DemonApologist's Ectocomp 2024 Responses

4 | LPM | 39 TRILLION AND 1

4 | LPM | 39 TRILLION AND 1
by: MiloMesdag

Progress:

  • I explored several branches of this narrative (all of which, that I found, led to different types of bad endings) in around 15 minutes or so.

Engagement with Horror Genre:

  • Well. This is far and away the most disturbing thing I have read out of the 23 entries I have read thus far. The content warning for “extreme body horror” is accurate! This is a story where you play as a kind of viral infection with a consciousness that spreads itself. So it inverts the framework of an apocalyptic pandemic by playing as a malevolent entity that has no morality other than replicating itself and infecting more, as opposed to centering the perspective of human survivors as you might find more typically. One layer of the piece is the specifically gendered violence here. You play as an It, but a masculinized It, who infects and traumatizes women in particular. You start in a woman’s body, and can, depending on your choices, manipulate her social connections to target other women she is acquainted with. It feels thematically important that the “it” changes to “he” at the very end. To me, this is a huge part of why this is capital h Horror.

Things I Appreciated:

  • To be a bit blunt, I did not really enjoy reading this. And that’s fine! No one asked me to play every game here, I chose to do that. I figured I probably wouldn’t like it based on the content warnings alone. But, the thing I appreciate is that the piece is very effective in what it sets out to do. The disturbing imagery is well-crafted. It is disgusting, oozing, and full of personality. It elicits a strong emotional response. So I appreciate that, even though this isn’t really a piece “for me,” I think people who are into this type of extreme body horror might get a lot out of the richness and intensity of the descriptions, and the ghoulishness of the choices presented.
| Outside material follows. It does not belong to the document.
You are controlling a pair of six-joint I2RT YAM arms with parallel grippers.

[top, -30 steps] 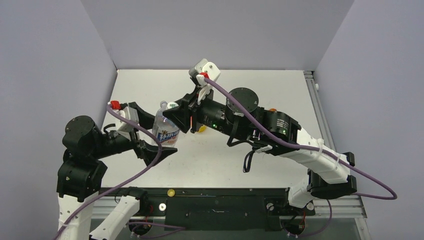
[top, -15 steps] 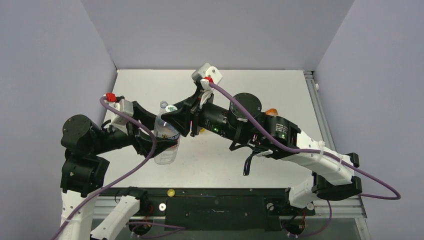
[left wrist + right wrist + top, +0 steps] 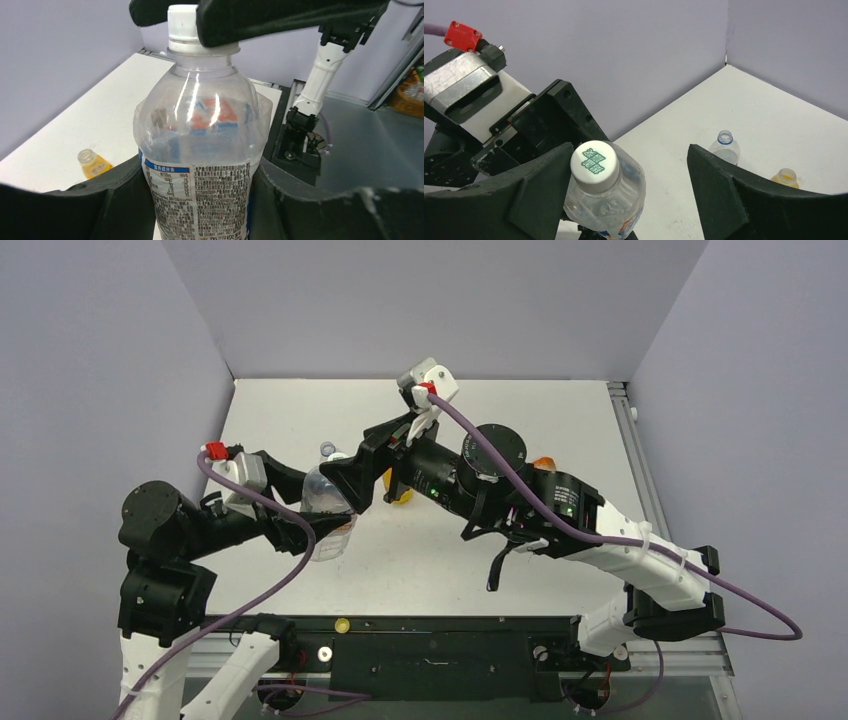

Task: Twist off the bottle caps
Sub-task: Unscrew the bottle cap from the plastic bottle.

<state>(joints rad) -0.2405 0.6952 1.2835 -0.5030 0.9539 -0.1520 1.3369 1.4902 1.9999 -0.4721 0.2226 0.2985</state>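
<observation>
The clear water bottle point(image 3: 200, 150), with a white-blue label, stands between the fingers of my left gripper point(image 3: 197, 172), which is shut on its body. In the top view the water bottle point(image 3: 328, 512) leans in my left gripper point(image 3: 318, 525). Its white cap point(image 3: 594, 166), printed in green, is on the neck. My right gripper point(image 3: 629, 152) is open around the cap: the left finger point(image 3: 541, 187) lies right beside it and the right finger point(image 3: 719, 192) stands well away. From above, my right gripper point(image 3: 350, 478) sits over the bottle's top.
A clear bottle with a blue neck ring point(image 3: 725, 146) and a yellow juice bottle point(image 3: 785, 178) stand with open necks on the white table point(image 3: 764, 115). An orange drink point(image 3: 543, 461) peeks out behind the right arm. A yellow cap point(image 3: 342, 625) and a whitish cap point(image 3: 323, 652) lie on the front rail.
My left gripper has closed on the water bottle and drawn it slightly left and down. My right gripper has let go of the cap and opened wide.
</observation>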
  • I was impressed with the general quality and execution of the writing given the four-hour time limit. There wasn’t a huge number of branches, but I thought that time was spent effectively to where I didn’t find branches that felt underdeveloped or under-served.

  • I liked the rhythm of the writing voice, the way that there is variation in sentence length such that it takes on a stream-of-consciousness quality at times (without sacrificing clarity). The repetitions and runaway clauses add an eerily melodic quality to the text even as it describes terrible things.

Miscellaneous Comments/Recommendations:

  • Some very minor typo cleanup, if a post-comp update is planned: It’s voice is indescribable. → Its; Then think about how the batcteria → bacteria; a hanging one of these | after Restart in the run-away-from-Colleen branch; various quotation mark inconsistencies (curled vs. uncurled).

  • The content warnings are pretty good at communicating what’s in the piece already, but you might consider adding something along the lines of gendered violence? I’ve never been the best at developing content warnings, but given the emphasis here and the way the virus/disease calls upon the concept of consent in its thoughts about the woman/women it is infecting, it feels like something like that would add even more emphasis to what is in the piece. Like I can imagine a reader who might be more down for extreme body horror in general, but find that focus of the horror specifically a reason not to read.

What I learned about IF writing/game design:

  • Since I don’t really read work in this genre normally (extreme body horror), I thought it was good to be exposed to an example of it as a case study in how to use imagery and writing voice/cadence to create/amplify intensity.

  • I also thought the branching structure of the piece, considering the 4-hour time limit, to be interesting. There were times I was surprised at how the branches fed back together based on your choices, but it made sense. I liked that there was this element of nonlinearity to the narrative. Pretty cool to see a structure like that developed on the fly.

Memorable Moment:

  • It’s kind of hard to condense the experience of playing this into one moment, but I think what sank in the most to me is the conversation with the immunologist where you can offer her many different rationalizations to try to convince her to side with you. It felt immersive into the morality of the character I was playing as.